# Exercise directions
Starting at the line below holding "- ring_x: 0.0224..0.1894" and stopping at the line holding "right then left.", print every line exactly, both ends included, and leave the rest out.

# Collected data
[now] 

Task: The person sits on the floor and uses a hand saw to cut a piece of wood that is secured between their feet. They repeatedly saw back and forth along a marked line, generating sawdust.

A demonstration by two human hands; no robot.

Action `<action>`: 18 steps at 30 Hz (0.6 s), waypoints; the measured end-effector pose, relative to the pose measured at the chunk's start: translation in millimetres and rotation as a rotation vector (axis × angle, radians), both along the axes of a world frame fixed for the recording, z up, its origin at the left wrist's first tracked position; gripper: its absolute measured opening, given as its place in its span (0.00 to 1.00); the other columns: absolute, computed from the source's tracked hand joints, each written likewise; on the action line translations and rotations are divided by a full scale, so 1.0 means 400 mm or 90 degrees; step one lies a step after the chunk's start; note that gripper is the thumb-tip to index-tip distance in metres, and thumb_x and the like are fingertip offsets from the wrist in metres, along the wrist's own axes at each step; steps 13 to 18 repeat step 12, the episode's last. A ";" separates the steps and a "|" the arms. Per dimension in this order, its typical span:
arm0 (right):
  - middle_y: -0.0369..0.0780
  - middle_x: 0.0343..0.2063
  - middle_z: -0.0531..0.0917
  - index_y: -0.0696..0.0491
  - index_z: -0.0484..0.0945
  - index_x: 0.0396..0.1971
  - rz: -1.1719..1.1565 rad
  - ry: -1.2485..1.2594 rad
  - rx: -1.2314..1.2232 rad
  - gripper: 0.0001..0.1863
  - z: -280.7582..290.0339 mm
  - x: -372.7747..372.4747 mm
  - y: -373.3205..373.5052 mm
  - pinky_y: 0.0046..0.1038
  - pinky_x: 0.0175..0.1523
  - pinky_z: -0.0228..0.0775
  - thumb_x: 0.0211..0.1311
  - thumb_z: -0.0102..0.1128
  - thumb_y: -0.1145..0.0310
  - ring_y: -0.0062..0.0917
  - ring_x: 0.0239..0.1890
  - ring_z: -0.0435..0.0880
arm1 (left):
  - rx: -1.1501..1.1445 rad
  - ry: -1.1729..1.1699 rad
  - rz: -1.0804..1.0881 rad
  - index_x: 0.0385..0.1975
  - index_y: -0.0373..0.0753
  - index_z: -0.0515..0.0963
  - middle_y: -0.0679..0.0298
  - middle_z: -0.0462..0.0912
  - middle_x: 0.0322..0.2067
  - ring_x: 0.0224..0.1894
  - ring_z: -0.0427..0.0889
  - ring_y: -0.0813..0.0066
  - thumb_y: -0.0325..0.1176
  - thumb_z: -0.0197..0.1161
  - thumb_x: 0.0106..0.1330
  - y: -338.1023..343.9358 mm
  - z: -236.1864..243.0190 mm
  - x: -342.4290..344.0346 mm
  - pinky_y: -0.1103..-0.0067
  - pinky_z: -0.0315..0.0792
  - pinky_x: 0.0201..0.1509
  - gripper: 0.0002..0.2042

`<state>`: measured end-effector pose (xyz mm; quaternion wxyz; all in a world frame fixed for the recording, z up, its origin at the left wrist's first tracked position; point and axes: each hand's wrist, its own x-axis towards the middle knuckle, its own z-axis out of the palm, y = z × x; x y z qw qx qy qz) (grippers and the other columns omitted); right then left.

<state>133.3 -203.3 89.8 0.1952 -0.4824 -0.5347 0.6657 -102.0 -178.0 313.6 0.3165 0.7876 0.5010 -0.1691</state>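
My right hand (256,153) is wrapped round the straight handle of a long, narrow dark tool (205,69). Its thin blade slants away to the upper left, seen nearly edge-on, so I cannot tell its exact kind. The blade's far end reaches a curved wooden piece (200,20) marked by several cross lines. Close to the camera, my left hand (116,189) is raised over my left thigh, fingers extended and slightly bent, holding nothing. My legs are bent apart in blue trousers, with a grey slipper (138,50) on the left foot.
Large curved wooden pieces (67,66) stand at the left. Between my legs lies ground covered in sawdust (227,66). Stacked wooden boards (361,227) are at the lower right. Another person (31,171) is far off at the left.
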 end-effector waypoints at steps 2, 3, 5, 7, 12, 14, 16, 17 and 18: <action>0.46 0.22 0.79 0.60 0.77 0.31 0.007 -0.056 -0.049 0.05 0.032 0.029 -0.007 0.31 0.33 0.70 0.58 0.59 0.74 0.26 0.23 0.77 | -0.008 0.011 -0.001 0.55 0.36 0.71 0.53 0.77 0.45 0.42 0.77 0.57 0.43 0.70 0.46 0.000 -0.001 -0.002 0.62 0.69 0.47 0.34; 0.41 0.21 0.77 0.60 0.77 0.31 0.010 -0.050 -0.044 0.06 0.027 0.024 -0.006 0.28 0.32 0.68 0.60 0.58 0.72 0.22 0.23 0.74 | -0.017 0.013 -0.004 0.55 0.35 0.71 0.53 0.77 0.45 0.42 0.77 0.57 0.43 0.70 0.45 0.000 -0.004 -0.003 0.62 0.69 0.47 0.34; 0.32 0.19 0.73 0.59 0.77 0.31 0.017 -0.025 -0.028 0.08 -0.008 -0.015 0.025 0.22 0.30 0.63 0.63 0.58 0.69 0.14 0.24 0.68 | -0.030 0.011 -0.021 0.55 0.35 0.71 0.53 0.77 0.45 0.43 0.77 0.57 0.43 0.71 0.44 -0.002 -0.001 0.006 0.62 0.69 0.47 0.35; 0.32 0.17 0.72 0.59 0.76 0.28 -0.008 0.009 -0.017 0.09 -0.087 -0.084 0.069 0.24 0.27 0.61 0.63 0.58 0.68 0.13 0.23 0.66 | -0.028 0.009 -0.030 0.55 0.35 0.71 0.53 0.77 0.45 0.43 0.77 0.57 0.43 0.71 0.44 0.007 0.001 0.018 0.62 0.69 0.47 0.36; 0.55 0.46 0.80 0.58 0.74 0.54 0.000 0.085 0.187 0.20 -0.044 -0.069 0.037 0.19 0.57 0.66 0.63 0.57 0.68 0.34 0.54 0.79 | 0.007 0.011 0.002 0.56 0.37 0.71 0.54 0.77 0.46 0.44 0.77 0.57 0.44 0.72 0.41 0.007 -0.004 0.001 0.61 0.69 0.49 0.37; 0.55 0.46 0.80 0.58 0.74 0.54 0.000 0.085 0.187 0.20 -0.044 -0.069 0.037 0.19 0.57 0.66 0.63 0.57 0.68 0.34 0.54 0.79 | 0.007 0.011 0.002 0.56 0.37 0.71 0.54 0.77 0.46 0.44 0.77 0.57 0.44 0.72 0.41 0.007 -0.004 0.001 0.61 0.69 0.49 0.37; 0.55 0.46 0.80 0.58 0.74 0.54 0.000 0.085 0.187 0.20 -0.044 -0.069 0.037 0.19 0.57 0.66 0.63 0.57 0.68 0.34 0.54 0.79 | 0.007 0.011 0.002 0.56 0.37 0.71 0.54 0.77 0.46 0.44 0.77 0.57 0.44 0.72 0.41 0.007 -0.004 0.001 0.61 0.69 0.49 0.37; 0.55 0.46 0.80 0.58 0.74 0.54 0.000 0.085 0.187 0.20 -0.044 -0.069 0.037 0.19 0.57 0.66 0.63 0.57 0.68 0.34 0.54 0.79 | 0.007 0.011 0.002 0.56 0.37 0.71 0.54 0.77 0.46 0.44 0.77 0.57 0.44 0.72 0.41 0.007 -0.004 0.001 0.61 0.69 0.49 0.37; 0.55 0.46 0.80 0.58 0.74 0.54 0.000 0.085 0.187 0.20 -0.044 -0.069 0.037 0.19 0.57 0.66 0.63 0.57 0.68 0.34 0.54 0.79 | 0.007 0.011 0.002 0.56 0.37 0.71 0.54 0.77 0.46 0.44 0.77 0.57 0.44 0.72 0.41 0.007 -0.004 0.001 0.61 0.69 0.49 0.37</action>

# Output
  - ring_x: 0.0224..0.1894
  - ring_z: -0.0427..0.0889
  - ring_y: -0.0813..0.0066
  - thumb_y: -0.0325..0.1176
  - thumb_z: -0.0197..0.1161
  - thumb_x: 0.0106..0.1330
  - y: -338.1023..343.9358 mm
  - z: -236.1864..243.0190 mm
  - x: -342.4290..344.0346 mm
  - pinky_y: -0.1103..-0.0067
  - pinky_z: -0.0315..0.0792
  - pinky_x: 0.0201..0.1509
  - gripper: 0.0002..0.2042

`<state>`: measured end-effector pose (xyz mm; quaternion wxyz; all in a world frame fixed for the recording, z up, its origin at the left wrist's first tracked position; point and axes: each hand's wrist, its own x-axis towards the middle knuckle, its own z-axis out of the palm, y = z × x; x y z qw qx qy qz) (grippers and the other columns omitted); right then left.

No additional output is needed.